• _TASK TO COMPLETE_: Only one portion of the data is to be written out: from the line bearing "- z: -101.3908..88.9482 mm" through the line bearing "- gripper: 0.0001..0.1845". Write it exactly as it appears.

• _DATA EXTRACT_:
★ ★ ★
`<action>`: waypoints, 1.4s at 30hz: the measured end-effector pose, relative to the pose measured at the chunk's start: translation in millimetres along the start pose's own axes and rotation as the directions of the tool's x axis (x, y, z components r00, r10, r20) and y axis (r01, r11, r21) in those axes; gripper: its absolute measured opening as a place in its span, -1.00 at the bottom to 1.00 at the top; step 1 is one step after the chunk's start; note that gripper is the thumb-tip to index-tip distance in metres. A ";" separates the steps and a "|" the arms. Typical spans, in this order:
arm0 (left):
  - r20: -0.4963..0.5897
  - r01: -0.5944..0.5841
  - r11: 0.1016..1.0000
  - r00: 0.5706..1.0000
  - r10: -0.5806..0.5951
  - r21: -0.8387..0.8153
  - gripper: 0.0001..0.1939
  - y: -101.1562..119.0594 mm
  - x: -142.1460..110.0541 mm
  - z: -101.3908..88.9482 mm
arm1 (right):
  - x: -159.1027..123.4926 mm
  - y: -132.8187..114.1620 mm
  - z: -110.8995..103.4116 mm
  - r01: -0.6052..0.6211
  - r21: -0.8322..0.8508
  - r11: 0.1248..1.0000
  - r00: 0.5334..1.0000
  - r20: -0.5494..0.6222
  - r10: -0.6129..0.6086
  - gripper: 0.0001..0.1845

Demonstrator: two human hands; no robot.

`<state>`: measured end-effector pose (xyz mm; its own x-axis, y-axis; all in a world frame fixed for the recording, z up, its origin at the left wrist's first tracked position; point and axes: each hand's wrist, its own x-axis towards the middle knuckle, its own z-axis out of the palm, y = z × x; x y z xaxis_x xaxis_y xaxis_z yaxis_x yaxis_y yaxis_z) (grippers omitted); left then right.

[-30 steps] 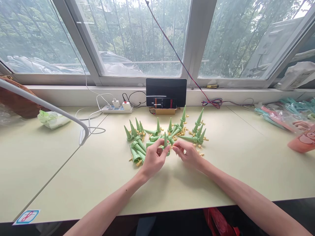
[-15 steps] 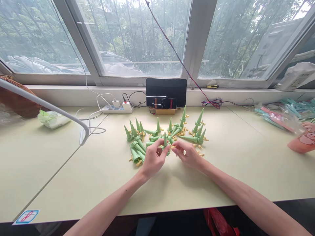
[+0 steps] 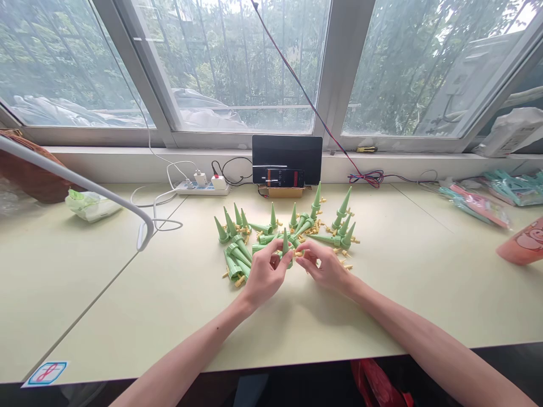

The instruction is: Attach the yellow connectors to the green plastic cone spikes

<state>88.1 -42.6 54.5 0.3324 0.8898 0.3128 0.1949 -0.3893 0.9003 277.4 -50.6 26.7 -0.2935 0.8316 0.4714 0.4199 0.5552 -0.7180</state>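
- Green plastic forms the pointed cone (image 3: 285, 242) I see in the left hand (image 3: 265, 275); thumb and fingers are closed around its lower part, and the tip points up.
- Just to that cone's right, I see the right hand (image 3: 328, 270) pinching a small yellow plastic fitting (image 3: 297, 254) between thumb and fingertips, close against the cone's side. I cannot tell from here whether the two are joined.
- I read the step as fitting work: cone steadied by the left hand, yellow part worked at its side by the right. Both hands are above the table (image 3: 271, 333), near each other.
- The next move, in my judgement, calls for a firm left grip and a straight, gentle push or turn from the right fingertips; a skewed angle could make the small part slip.
- Beside the left hand, on its left, I have a heap of pale green ribbed-collar cones (image 3: 241, 253) lying on their sides.
- Beyond the right hand, more green tapered spikes (image 3: 343, 208) stand upright with yellow side pieces.
- Just beyond the right wrist lie loose yellow plastic bits (image 3: 347, 266).
- Farther out, past both hands, a black phone (image 3: 285, 178) leans against a dark flat panel (image 3: 287, 151).
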 end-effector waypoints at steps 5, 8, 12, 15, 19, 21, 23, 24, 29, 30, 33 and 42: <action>0.008 -0.002 1.000 1.000 0.002 0.013 -0.83 0.0 -0.3 -0.4 | -0.5 2.5 1.2 0.009 -0.006 1.000 1.000 -0.011 -0.009 -0.83; 0.014 -0.007 1.000 1.000 0.007 0.024 -0.83 -0.7 -0.8 -0.5 | -0.3 1.5 1.1 -0.003 -0.006 1.000 1.000 -0.008 0.003 -0.81; 0.022 -0.021 0.999 1.000 0.020 0.041 -0.84 -2.0 -1.4 -0.4 | 0.1 -0.8 0.4 -0.020 0.001 1.000 1.000 0.003 0.020 -0.79; 0.027 -0.036 0.998 0.999 0.035 0.047 -0.84 -3.5 -1.5 -0.3 | 0.6 0.2 0.6 -0.013 -0.001 1.000 1.000 0.001 0.013 -0.76; 0.028 -0.051 0.998 0.998 0.049 0.048 -0.85 -6.1 -1.2 0.0 | 1.1 3.5 1.4 0.004 -0.014 1.000 1.000 -0.003 -0.005 -0.68; 0.026 -0.049 0.998 0.999 0.048 0.049 -0.85 -6.9 -1.2 0.2 | 1.2 4.3 1.4 0.012 -0.022 1.000 1.000 -0.005 -0.013 -0.64; 0.026 -0.041 0.998 0.999 0.040 0.044 -0.85 -6.7 -1.1 0.3 | 1.3 4.3 1.1 0.016 -0.041 0.999 1.000 -0.015 -0.016 -0.62; 0.027 -0.036 0.999 0.999 0.035 0.038 -0.85 -6.1 -1.0 0.2 | 1.3 4.1 1.0 0.013 -0.052 0.999 1.000 -0.021 -0.015 -0.63; 0.019 -0.028 0.999 0.999 0.028 0.017 -0.85 -2.3 -0.1 -0.3 | 0.4 2.7 0.7 -0.007 -0.020 1.000 1.000 -0.016 0.007 -0.82; 0.017 -0.029 0.999 0.999 0.029 0.017 -0.84 -2.0 -0.1 -0.2 | 0.2 2.8 0.8 -0.006 -0.010 1.000 1.000 -0.011 0.006 -0.83; 0.021 -0.025 0.999 0.999 0.024 0.024 -0.84 -2.8 -0.2 0.2 | 0.0 3.7 1.4 -0.011 -0.004 1.000 1.000 -0.003 0.011 -0.83; 0.022 -0.016 0.999 1.000 0.015 0.045 -0.84 -5.7 -0.7 -0.3 | -0.8 3.7 2.2 -0.062 0.022 0.998 0.998 0.007 0.061 -0.78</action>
<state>86.5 -41.0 49.3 0.3553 0.8784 0.3197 0.2310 -0.4139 0.8805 277.3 -49.2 22.5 -0.2734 0.8640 0.4227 0.4180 0.5025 -0.7568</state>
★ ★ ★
• _OUTPUT OF THE TASK_:
  - z: -101.3908..88.9482 mm
arm1 (right):
  - x: -159.1027..123.4926 mm
  - y: -132.8187..114.1620 mm
  - z: -110.8995..103.4116 mm
  - r01: -0.6052..0.6211
  - r21: -0.8322..0.8508
  - r11: 0.1248..1.0000
  - r00: 0.5334..1.0000
  - r20: -0.5494..0.6222
  - r10: -0.6129..0.6086
  - gripper: 0.0001..0.1845

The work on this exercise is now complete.